Be An Astronaut: NASA Starts Accepting Applications For Future Space Explorers

Bored of working out of a cubicle? Looking for a career change? Well, if you are a U.S. Citizen and would love to work at the recently named “best place to work in the federal government” for the fourth successive year, this job offer from NASA might just interest you. Make sure you’re qualified enough, though.

In a press release issued earlier today, NASA has invited applications from qualified individuals who would love to travel to space — for free. That’s right. NASA is on the lookout for new astronauts who would go on to man several of the organization’s future space missions. While it would take them over 1.5 years to select the candidates, you only have time till February 18 to submit your applications. The names of the selected candidates would be announced sometime in mid-2017.

NASA is looking to select people from a wide array of backgrounds. The organization is looking for engineers, scientists, and physicians who have a penchant for space travel. In fact, the press release goes on to add that as many as 3 million profiles on LinkedIn actually meet the minimum eligibility requirements for the post. Expect stiff competition for the same reason. Just to give an idea about the kind of competition the applicants should expect, the last time NASA did the same exercise back in 2013, more than 6,000 individuals applied, of which a meagre eight individuals were picked. In fact, the total number of people selected under this program ever since NASA’s inception doesn’t exceed 400 individuals, NBC News reports.

As for the qualifications, here is what the minimum eligibility criteria are. Excerpts from the press release read as follows.

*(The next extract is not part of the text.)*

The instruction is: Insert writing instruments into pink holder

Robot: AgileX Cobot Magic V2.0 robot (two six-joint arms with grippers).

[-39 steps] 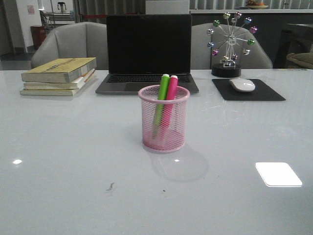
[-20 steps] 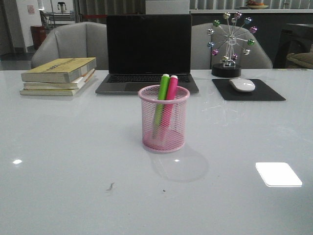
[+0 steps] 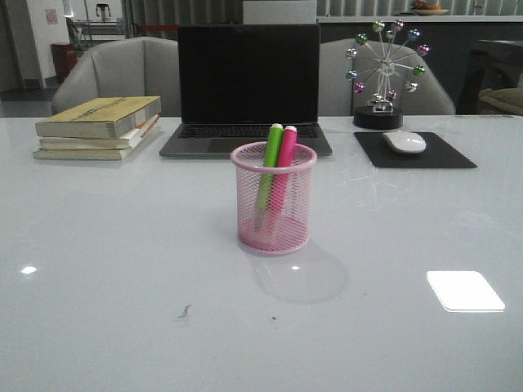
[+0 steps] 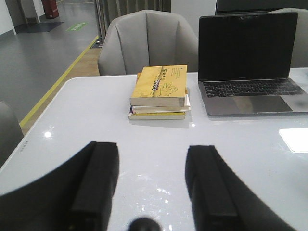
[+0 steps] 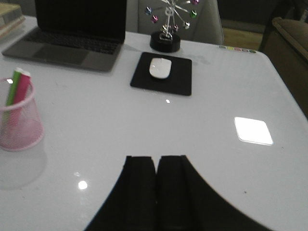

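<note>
The cylindrical pink wire-mesh pen cup (image 3: 274, 198) stands upright near the middle of the glossy white tabletop (image 3: 122, 269), in front of the open dark laptop (image 3: 248, 88); inside it the lime green highlighter marker (image 3: 268, 173) and the bright pink highlighter marker (image 3: 283, 167) lean side by side, touching, their pale capped ends rising above the rolled rim; neither marker is in any jaws, and no arm shows in the front view.

In the right wrist view the right gripper (image 5: 156, 168) hangs over bare tabletop with its two black fingers (image 5: 139, 187) pressed together and nothing between them; the pen cup sits well apart from these jaws, off to one side, both markers visible in it; beyond the fingers lie a white computer mouse (image 5: 160, 67) on a black mouse pad (image 5: 178, 79) and a small ferris-wheel ornament with coloured balls (image 5: 166, 24).

In the left wrist view the left gripper (image 4: 151, 180) is held low above the tabletop, its jaws spread wide, a clear gap of bare white surface between the two black fingers (image 4: 96, 178); nothing is held; the cup and markers do not appear in this view; ahead of the fingers a stack of yellow-covered books (image 4: 160, 91) lies beside the laptop, with a grey upholstered chair (image 4: 147, 41) behind the table edge.
</note>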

“The candidates must have a bachelor’s degree from an accredited institution in engineering, biological science, physical science, computer science, or mathematics. An advanced degree is desirable. Candidates also must have at least three years of related, progressively responsible professional experience, or at least 1,000 hours of pilot-in-command time in jet aircraft. Astronaut candidates must pass the NASA long-duration astronaut physical.”

According to Brian Kelly, director of Flight Operations at NASA’s Johnson Space Center in Houston, the organization needs a diverse mix of individuals to ensure it has the best astronaut corps possible.

“NASA’s mission, and what we need from the astronauts helping to carry it out, has evolved over the years. Some people would be surprised to learn they might have what it takes,” he further added.

Once they apply for the post, the candidates would be evaluated by an Astronaut Rating Panel. In this stage, the candidate’s academic credentials and work experience qualification is checked. They would them be placed in two categories — qualified and highly qualified. After this, the highly qualified applicants would be evaluated by an Astronaut Selection Board. Here too, they would be evaluated on their academic and work experience qualification requirements. Reference checks would also be undertaken. After this process, the qualified individuals would be interviewed and a select number of finalists are chosen. They would then be referred to an “appropriate official” who would be responsible for the final selections.

NASA Astronauts An old photo showing the crew members of the space shuttle Atlantis STS-135 crew. [Photo by NASA via Getty Images]In case you have any questions regarding the nature of the job, the entire application, and selection process, NASA astronaut Shannon Walker and astronaut selection manager Anne Roemer will answer questions about the same on Reddit.com beginning at 4 p.m. EST today. The link for the AMA is here.

In case you are interested, you can check out the detailed job description posted on the USAJobs website. For the curious, the pay scale for the job is between $66,026 and $144,566 per annum.

So, are you interested in this once-in-a-lifetime job opportunity from NASA? More importantly, are you qualified enough for the position?